Opposition Members, and Labour supporters the length and breadth of the UK, are proud that it was a Labour Government and a Labour Prime Minister that started the process that has led us to this debate. The coalition Government initially refused to exercise a pardon in 2012, and it was right that, under the weight of public opinion, they changed their mind in 2013, so that the Queen could grant a pardon in 2014. As many have said today, there are so many more men who have not received a pardon, and they should receive one. It is right that we recognise the need to extend the pardon afforded to Alan Turing to others who were convicted of what was, much to history’s shame, a criminal offence, although most people today quite rightly find that hard to believe.

That is why Labour committed to Turing’s law in the 2015 general election. The law as it stands does not go far enough, as Rachel Barnes, a great niece of Alan Turing, recognised in 2015 when she handed in a petition to Downing Street. She said:

“I consider it to be fair and just that everybody who was convicted under the Gross Indecency Law is given a pardon. It is illogical that my great uncle has been the only one to be pardoned when so many were convicted of the same crime. I feel sure that Alan Turing would have also wanted justice for everybody.”

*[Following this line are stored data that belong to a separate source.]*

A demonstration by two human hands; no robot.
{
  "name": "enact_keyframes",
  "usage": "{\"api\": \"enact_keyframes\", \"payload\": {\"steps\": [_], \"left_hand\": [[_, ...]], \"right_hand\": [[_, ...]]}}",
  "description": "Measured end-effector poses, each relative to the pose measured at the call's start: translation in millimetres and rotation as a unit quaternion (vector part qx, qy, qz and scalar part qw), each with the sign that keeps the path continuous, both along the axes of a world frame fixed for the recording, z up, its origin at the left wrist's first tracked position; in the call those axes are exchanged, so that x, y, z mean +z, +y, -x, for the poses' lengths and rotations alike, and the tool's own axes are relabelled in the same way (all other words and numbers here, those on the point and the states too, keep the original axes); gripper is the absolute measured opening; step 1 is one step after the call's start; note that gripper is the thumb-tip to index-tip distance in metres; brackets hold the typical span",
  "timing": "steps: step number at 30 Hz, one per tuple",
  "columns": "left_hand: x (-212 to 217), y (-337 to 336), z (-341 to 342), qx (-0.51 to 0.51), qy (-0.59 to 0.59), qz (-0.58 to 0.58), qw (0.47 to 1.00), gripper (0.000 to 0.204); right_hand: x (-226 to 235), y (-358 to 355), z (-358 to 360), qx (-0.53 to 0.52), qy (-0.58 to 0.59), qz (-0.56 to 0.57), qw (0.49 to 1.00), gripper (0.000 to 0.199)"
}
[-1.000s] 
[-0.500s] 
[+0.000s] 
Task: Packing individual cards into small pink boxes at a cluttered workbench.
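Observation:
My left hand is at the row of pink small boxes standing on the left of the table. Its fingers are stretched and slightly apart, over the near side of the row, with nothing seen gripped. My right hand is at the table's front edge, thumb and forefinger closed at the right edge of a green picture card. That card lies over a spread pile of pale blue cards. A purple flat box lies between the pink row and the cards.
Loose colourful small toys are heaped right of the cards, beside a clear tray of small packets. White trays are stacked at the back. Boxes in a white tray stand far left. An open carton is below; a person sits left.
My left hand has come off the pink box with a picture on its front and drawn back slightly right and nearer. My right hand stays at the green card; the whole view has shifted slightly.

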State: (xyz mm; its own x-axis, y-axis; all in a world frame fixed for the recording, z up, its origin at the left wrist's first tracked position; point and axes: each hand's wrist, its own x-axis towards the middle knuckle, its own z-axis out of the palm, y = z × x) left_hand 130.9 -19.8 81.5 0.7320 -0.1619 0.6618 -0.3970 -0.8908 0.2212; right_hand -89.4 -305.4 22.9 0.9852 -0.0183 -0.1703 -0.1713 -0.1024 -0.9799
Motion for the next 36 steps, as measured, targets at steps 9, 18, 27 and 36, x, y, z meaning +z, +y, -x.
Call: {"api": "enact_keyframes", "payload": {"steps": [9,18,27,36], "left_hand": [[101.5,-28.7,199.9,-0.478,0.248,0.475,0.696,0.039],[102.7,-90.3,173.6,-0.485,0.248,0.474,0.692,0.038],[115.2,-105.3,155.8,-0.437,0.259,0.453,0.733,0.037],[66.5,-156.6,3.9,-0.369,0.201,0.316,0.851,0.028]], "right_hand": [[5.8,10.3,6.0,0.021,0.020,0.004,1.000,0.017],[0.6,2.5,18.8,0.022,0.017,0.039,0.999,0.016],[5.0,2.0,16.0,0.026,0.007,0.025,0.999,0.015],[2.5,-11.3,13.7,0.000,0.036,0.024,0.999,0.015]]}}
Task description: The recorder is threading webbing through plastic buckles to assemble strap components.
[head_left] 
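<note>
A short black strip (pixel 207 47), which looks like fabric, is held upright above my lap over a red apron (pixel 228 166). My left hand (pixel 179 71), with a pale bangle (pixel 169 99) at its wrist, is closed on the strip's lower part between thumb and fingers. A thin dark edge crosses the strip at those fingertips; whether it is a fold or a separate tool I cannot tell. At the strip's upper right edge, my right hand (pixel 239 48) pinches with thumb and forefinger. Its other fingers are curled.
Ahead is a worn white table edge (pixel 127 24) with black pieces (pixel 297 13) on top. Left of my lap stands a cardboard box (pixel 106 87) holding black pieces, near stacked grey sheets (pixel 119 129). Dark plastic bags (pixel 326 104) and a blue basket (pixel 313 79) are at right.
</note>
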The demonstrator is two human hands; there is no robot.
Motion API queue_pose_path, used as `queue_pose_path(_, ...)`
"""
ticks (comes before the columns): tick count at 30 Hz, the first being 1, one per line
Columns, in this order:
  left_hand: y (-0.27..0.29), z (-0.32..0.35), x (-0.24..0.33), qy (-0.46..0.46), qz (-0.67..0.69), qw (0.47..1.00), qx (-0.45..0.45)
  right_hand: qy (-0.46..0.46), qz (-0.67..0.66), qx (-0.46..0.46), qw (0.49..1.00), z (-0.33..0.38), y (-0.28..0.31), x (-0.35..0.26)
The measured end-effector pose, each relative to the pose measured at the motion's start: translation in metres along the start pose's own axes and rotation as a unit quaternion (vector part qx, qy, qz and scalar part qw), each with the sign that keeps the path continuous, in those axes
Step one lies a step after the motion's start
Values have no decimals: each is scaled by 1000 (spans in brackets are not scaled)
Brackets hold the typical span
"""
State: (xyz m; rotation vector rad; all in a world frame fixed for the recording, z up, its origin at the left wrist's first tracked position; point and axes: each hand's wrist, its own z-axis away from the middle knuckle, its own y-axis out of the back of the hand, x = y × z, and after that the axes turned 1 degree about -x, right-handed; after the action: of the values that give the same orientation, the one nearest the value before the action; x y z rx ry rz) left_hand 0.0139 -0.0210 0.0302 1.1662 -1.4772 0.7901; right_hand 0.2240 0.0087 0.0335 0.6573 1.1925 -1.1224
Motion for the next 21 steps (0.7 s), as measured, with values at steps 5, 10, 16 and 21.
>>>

It is right that the Government have listened to those who have campaigned on the issue for many years. The private Member’s Bill before the House today would, of course, go further. Pardons would be given to all convicted of specified offences, save for those convicted of behaviour that would still amount to an offence today. It is difficult to see the Government’s objection to that in principle. The problems of perception that the Minister highlights could easily be avoided through appropriate publicity. It is often suggested that the disregard scheme should have more promotion. The Government should give serious thought to that, whatever the outcome of proceedings in the House today.

The proposed amendment to section 92 of the 2012 Act also looks like a logical progression. Section 32 of the Sexual Offences Act 1956—soliciting by men for immoral purposes—was not included in the list of convictions that should be disregarded in the 2012 Act. There are many examples that show that the offence in section 32 was used as recently as the 1990s to arrest and prosecute gay and bisexual men for suggesting sex between what they understood to be consenting adults, often in incidents involving plain-clothes police officers. At present men convicted under section 32 cannot have their conviction disregarded, even though it was repealed by the Sexual Offences Act 2003. The Bill will add those convictions to the list of those that can be disregarded, closing that loophole.

Labour recognises that the conviction and persecution of more than 50,000 men affected by these vicious and discriminatory laws has left a legacy of pain and hurt, not just to the men themselves but to their families and friends. This Bill is about our country sending those men a clear and unequivocal message that they did nothing wrong, and they should not have been criminalised. It is time to right a grievous historical wrong. That is why I and Labour Members will support the Bill. We encourage all other hon. Members to do the same.